Almost all the dialogue comes directly from the book, except for the beginning of Episode 3, where their relationship develops through the centuries. However, we don't know just what was talked about when Sir Terry and Neil were considering what they would put in a sequel if they wrote one. Some of that may have been involved.
I liked when Sheen got to use his natural deep-note voice during the drunk scene.
I thought that was the actress doing the voices in the Madame Tracy/Aziraphale scenes, with the possible exception of "Ron".
In the novel, Adam doesn't have red eyes**, but he does have a change in his eyes: "not devilment, because that was more or less there all the time, but a sort of blank greyness". Dog, however, does have glowing red eyes at times: "the usual glowing stare" at the cat, and not wanting to be "back with the ole glowin' eyes". As for the other kids, I think that was the director's choice. I thought they did rather well in the "sealed mouths" scene.
As for the existence of Pulsifer and Anathema in the novel, consider: the basic idea was William the Antichrist. The Antichrist was predicted in Revelation. Revelation was a book of prophecy, and since Terry apparently disliked the idea of prophecy, he made Agnes Nutter the only accurate prophet. To connect that directly to the angel plot, Aziraphale was made a collector of books of prophecy.
The prophecies have to be brought into the story somehow, so they come to a descendant. Instead of having them as clunky chapter headings for the chapters in which they happen (which I recall was done in some novels), they are written in disorder and obfuscation, like those attributed to Nostradamus. So we have Anathema who has memorized and studied them all her life, and still gets some of them wrong. Her being rich is implied in the book by the prophecy about the Apple no one can eat, that someone in the family interpreted correctly. (That also implies that someone was in America at the time because Jobs had real trouble finding investors at first. It would have been very tricky for an English family to have invested back then.)
Pulsifer is a kind of Rincewind clone - he wants desperately to be a computer wizard, but has negative talent for it. It's his superpower to break computers, and he's aware of it* - he asks whether he can be allowed to do the numbers on paper (so someone else can enter them into the computer). He can do all the number-crunching on paper, which I think must be harder without the programs that do half the work for you. He's also alert to patterns - he noticed the anomalous weather around Tadfield. He's also the voice of freedom, asking Anathema if she wants to be a Descendant all her life.
Actually, Anathema isn't controlled by the prophecies as much as some people on other sites seem to think. She is free to misinterpret them, to fail to act on them, to reject them. It's just that she has studied them and seems to be the one who is likely to do something important, since Agnes said she would be present at the time and place - not necessarily to save the world, but she would be there. (Though it seems that Agnes did know, we aren't told the prophecies nobody interpreted correctly that might have given Anathema some more precise help. "He is not what he says he is" could apply to most of the characters in the book.)

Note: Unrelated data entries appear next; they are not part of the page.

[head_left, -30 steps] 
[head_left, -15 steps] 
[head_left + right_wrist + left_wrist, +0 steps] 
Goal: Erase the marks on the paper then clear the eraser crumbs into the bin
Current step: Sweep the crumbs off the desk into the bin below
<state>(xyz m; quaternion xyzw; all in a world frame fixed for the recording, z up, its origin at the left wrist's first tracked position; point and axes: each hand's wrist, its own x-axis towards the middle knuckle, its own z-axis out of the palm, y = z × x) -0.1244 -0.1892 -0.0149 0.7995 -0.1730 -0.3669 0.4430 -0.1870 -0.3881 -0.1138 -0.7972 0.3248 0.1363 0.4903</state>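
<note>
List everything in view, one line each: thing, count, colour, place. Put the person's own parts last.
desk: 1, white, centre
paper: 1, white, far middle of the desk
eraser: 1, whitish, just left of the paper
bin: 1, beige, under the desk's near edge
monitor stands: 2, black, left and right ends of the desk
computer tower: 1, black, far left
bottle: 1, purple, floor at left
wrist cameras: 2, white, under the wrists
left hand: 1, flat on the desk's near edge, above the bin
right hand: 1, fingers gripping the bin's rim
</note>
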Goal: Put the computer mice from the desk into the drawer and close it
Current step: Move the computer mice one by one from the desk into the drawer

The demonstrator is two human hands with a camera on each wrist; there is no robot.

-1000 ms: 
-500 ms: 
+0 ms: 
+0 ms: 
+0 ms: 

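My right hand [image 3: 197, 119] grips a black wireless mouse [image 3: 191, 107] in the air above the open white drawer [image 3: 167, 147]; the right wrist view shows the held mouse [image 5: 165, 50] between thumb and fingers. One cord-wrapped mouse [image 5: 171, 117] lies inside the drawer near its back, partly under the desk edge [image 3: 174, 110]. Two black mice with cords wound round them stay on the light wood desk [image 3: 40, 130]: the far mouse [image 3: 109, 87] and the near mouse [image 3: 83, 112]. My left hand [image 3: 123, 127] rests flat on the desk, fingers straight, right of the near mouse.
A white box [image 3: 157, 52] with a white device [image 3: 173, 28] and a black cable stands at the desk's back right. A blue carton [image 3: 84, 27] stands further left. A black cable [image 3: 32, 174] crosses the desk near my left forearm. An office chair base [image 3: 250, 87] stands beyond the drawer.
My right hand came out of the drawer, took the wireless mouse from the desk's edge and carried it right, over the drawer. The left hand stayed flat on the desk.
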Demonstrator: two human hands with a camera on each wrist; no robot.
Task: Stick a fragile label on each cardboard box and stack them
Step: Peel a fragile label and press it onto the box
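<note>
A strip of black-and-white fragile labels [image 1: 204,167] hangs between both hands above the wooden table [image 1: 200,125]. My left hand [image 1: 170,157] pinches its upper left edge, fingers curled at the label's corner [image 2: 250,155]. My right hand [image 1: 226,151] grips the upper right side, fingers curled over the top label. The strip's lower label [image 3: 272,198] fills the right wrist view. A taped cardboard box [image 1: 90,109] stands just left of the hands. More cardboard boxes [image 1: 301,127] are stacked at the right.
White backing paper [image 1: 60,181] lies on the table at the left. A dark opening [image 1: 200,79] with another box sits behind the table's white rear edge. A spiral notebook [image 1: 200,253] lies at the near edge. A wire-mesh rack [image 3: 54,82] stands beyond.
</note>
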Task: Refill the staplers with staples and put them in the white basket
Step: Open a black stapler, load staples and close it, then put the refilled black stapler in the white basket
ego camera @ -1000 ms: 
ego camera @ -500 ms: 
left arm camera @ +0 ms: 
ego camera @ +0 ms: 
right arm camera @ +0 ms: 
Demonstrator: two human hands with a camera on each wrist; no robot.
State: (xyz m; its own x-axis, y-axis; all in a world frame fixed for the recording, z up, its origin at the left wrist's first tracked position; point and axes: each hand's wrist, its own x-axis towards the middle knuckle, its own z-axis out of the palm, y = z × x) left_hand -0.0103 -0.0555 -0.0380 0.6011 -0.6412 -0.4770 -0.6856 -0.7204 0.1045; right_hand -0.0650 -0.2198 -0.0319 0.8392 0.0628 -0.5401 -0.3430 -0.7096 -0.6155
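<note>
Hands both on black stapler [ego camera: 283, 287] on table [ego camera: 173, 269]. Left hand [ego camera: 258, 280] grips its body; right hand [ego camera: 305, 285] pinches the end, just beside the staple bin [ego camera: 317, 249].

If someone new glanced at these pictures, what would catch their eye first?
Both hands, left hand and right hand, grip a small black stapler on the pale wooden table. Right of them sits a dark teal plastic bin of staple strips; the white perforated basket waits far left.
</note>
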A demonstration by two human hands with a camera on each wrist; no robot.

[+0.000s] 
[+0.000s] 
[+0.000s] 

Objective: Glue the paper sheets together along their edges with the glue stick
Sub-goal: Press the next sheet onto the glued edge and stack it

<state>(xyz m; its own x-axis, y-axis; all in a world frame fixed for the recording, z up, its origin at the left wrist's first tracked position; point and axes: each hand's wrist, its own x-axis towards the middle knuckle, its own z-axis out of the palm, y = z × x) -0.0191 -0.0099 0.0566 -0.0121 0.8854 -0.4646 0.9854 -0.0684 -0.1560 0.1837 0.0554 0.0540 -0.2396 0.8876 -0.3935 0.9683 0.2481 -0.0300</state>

*I identify a bit with Pulsifer, because I don't think like a computer programmer. I have broken computers by following the instructions _precisely_, to the point that I was given a new one because they couldn't figure out what I had done. Eventually I learned a deep distrust of programmers, which has saved me several times. I have twice identified deliberately bad instructions in a program, instructions that could only have been written to cause trouble with malice aforethought.
ETA: ** Having reread the book, I find that when Adam is assigning various continents to the other members of Them, his eyes "glow with the fires of Creation" - so he does have glowing eyes once, but it's creation energy, not necessarily hellfire.